About this task:
Word for word, reproduce the listing that follows, excluding any pictures it contains.

Data below:
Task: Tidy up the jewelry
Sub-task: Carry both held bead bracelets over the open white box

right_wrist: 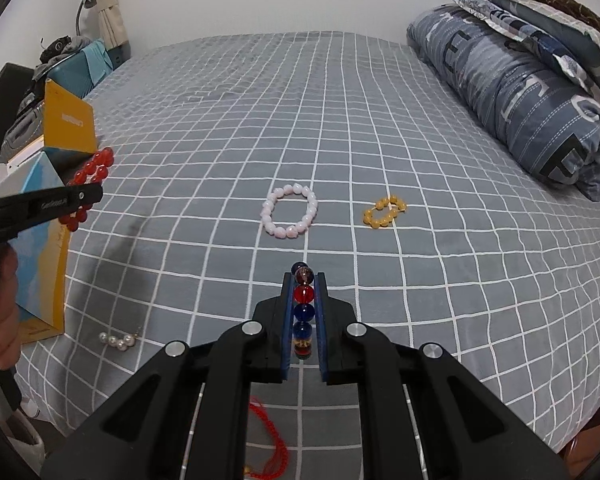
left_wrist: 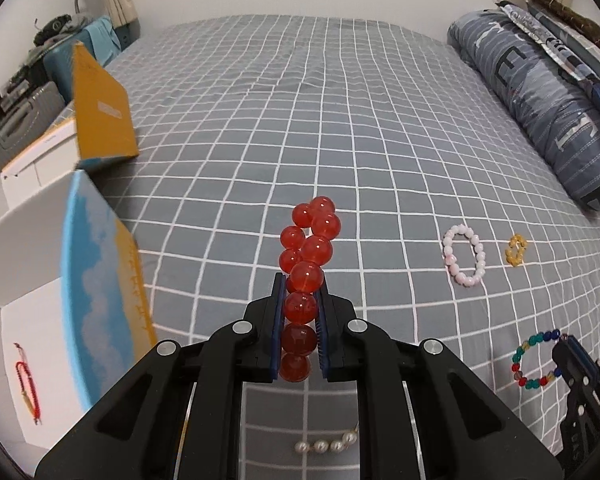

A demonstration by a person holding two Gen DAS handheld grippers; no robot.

Solution to the exercise:
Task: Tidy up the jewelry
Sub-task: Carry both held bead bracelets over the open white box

right_wrist: 
left_wrist: 

A demonstration by a person holding two Gen DAS handheld grippers; no robot.

The answer contains nothing more.